Ла Тремуй, с поклоном, принял письмо.

– Я, конечно, прочту, ваше величество, но слухи у нас опережают любую почту, поэтому вряд ли узнаю что-то новое для себя.

Он прочёл несколько первых строк и, с усмешкой, отбросил письмо.

– … Мы должны трезво смотреть на вещи. Даже если предположить, на мгновение, что эта девушка обладает каким-то сверхъестественным даром убеждения и смогла заставить нескольких вельмож поверить в себя, как в спасительницу, она все равно останется простой крестьянкой. В лучшем случае её можно воспринимать, как ту же Катрин Ла-Рошель – эту монахиню-кликушу, так обласканную мадам герцогиней, вашей матушкой, но никак не чудом, и, уж конечно, не Божьей посланницей.

– Не разочаровывайте меня, Ла Тремуй, я слишком долго ждал какого-нибудь знамения.

– Я всего лишь предостерегаю. Многочисленные прорицатели, которыми наводнила Шинон герцогиня Анжуйская, в глазах Европы, большой чести вашему двору не делают. Но они, хотя бы, не величают себя спасителями вашего величества и Франции. А против этой девушки поднимется целая волна протеста, который начнут в английском парламенте, а продолжат в Риме. И первым обвинением, которое полетит в её адрес, будет обвинение в ереси и колдовстве!

Шарль задумчиво посмотрел на письмо.

«Рим.., Европа… Разве могут правящие там понять, что значит быть никем в стране, корону которой родная мать отдала другому? Само собой, они поднимут вой и крик, которые не осмелились поднять, когда победоносный король Гарри заявил, что ему послана благодать Господняя. Но Гарри умер, и почему бы Господу не обратить взор на кого-нибудь другого? Я читал Библию и помню – он часто так делал со своими пророками… Чем я хуже, если и по праву рождения, и по самой своей судьбе должен стать Его помазанником?!.».

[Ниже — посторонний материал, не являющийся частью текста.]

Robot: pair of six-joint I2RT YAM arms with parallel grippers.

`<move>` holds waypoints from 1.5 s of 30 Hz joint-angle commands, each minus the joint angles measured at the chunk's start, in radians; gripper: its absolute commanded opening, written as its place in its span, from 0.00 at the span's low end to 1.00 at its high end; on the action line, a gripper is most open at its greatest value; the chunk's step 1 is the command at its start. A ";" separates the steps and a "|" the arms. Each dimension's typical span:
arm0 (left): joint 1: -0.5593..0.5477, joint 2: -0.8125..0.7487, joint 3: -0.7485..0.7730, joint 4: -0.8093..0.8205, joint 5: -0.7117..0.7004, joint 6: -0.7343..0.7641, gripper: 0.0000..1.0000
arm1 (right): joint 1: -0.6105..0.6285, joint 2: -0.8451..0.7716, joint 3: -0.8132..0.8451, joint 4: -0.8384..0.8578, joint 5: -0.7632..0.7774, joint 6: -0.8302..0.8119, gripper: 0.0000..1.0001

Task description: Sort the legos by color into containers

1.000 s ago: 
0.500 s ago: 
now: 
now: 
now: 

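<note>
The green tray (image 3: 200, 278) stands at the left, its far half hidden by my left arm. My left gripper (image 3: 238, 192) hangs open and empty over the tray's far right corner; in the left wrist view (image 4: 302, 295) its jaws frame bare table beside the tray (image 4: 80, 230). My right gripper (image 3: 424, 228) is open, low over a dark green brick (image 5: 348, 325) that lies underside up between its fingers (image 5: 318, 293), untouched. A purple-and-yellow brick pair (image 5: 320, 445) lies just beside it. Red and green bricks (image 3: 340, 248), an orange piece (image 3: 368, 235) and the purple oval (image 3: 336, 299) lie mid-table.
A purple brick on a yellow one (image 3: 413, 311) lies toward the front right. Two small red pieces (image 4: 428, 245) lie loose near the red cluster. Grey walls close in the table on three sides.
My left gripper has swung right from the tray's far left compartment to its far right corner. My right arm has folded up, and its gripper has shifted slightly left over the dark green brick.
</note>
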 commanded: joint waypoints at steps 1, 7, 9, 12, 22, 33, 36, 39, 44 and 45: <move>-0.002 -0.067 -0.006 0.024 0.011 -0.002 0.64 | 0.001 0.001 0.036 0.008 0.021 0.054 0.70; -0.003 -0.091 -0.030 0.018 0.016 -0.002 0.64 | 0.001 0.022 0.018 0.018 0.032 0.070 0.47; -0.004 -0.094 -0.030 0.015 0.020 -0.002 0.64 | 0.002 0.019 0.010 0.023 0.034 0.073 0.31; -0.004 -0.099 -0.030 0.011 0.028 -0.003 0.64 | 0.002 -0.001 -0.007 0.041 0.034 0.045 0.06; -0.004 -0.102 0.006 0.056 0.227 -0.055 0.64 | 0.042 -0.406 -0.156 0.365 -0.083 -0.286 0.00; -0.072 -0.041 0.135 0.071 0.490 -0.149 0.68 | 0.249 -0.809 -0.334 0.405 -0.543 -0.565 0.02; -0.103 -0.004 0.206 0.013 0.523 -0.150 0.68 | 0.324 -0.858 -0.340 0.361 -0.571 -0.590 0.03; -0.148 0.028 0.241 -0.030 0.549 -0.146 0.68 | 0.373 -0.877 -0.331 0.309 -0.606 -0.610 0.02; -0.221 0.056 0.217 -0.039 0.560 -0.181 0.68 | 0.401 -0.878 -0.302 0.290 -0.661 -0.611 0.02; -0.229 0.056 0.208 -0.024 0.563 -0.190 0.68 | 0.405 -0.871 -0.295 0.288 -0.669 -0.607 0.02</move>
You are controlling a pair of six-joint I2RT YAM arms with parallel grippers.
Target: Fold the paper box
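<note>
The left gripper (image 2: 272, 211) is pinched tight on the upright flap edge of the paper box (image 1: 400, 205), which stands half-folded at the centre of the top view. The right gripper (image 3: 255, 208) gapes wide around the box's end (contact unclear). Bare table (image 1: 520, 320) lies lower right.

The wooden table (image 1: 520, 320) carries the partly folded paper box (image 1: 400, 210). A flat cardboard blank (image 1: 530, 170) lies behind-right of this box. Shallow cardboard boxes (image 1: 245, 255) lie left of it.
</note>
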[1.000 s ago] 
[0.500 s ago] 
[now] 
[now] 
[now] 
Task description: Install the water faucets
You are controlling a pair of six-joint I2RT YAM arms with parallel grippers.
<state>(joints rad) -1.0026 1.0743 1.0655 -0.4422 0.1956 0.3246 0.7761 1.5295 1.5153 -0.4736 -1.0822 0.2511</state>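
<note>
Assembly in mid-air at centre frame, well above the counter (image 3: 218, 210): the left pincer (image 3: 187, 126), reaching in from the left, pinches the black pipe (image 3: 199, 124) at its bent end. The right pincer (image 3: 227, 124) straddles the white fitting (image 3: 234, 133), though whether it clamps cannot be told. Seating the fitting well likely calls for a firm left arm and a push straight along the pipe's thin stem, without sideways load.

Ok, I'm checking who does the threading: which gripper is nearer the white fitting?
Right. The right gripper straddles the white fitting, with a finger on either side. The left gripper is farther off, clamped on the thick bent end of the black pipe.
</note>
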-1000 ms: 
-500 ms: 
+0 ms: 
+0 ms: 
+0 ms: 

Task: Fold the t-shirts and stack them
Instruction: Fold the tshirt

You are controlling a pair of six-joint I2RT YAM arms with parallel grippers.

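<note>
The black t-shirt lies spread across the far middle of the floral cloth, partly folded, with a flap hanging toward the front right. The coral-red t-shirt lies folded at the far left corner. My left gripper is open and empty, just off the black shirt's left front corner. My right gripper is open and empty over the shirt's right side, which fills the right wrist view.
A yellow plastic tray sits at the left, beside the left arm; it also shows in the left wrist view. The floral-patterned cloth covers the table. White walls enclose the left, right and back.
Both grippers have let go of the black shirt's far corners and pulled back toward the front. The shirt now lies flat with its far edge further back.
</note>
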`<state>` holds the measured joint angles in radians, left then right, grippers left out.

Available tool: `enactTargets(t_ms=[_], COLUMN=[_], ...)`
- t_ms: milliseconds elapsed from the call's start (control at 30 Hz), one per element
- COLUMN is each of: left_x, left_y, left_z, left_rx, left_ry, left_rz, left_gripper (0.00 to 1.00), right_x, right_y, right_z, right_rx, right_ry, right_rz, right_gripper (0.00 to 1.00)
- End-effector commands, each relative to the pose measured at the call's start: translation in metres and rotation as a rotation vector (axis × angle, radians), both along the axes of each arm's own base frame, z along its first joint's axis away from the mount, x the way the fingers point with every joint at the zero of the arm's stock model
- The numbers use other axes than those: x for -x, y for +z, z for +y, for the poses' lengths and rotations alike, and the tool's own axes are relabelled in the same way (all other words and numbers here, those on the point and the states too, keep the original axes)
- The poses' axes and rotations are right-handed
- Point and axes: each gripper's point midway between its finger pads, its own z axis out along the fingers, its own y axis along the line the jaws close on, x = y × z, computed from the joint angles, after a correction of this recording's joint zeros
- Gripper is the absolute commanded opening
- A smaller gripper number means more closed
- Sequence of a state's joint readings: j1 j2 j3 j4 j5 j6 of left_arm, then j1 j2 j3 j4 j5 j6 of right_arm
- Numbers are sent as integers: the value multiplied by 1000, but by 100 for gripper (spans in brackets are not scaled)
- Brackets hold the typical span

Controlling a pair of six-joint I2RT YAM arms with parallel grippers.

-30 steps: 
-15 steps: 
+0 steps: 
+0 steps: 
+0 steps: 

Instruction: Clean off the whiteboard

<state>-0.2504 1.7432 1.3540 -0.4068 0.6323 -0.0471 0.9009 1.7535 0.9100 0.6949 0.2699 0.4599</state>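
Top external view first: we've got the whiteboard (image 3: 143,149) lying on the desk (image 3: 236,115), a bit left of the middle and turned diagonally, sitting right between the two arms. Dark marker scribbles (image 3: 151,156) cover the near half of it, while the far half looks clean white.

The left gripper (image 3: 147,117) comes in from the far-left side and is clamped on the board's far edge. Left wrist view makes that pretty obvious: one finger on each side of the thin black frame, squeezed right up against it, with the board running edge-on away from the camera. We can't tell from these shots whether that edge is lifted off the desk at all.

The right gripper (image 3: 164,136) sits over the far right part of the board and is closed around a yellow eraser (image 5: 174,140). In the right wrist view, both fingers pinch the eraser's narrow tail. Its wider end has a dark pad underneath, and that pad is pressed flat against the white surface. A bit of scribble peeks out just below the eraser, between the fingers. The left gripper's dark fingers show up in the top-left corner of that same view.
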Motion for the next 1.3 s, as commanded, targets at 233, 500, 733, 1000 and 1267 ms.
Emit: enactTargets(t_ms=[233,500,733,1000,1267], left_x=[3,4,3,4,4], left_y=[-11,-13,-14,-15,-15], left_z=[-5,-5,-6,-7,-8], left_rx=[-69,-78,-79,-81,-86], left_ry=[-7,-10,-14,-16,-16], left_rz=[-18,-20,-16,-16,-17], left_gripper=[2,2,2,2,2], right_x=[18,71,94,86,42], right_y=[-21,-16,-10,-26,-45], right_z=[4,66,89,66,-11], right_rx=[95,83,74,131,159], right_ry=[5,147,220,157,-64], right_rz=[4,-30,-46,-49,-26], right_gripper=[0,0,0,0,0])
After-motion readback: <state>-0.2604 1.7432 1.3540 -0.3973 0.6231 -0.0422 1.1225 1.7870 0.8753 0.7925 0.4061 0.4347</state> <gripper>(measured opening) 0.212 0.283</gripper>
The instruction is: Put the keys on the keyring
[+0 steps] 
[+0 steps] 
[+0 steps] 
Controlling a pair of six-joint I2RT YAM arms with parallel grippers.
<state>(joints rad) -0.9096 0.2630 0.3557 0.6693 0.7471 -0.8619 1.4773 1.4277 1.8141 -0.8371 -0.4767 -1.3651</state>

– Посмотрим, – сказал дофин вслух. – Пускай она сначала доедет до Шинона, а там и решим…

* * *

В развевающейся за спиной накидке, неся в руках, как ребёнка, несколько свитков с тяжёлыми печатями, герцогиня Анжуйская шла на встречу с вызванными ею военачальниками. Выглядела она крайне раздражённой, потому что не так, совсем не так, виделись когда-то эти долгожданные дни! Мадам Иоланда с досадой поджала губы, отгоняя назойливое воспоминание о прежних наивных мечтах, в которых она раскрывала тайну рождения Жанны дофину, а он, величаво и торжественно, вручал ей королевский штандарт и золотые шпоры, чтобы возглавить войско, и благословлял на поход к Орлеану. Всё дальнейшее виделось герцогине простым и закономерным – воодушевлённые верой своего короля войска, несомненно, пойдут сражаться так, словно ведёт их сам Господь! А знати, как ей и положено, придётся поверить в чудо, потому что в него поверил сам король…

Но сегодня такое развитие сюжета уже невозможно!

«Зачем только я решила уподобиться Алиеноре Аквитанской и взвалила на себя весь этот государственный груз?! Надо было неотлучно находиться возле Шарля, не допускать никакого влияния на него от таких проходимцев, как Ла Тремуй и воспитывать, воспитывать, заставляя заниматься делами самостоятельно, но не бесконтрольно! Ведь было уже один раз.., – герцогиня даже тряхнула головой, так разозлило её воспоминание об убийстве герцога Бургундского. – Тогда, правда, ещё можно было всё списать на молодость и на обиду, но выводы-то надо было сделать!.. Впрочем, тогда столько всего навалилось! Пришлось спасать Анжу, потом Вокулёр, потом Орлеан… Генеральные Штаты, уговоры герцогов Бретонских, выкуп Алансона и освобождение его под честное слово… Я совершенно выпустила Шарля из вида, и слишком многое позволила за своей спиной Ла Тремую!.. Или я переждала?».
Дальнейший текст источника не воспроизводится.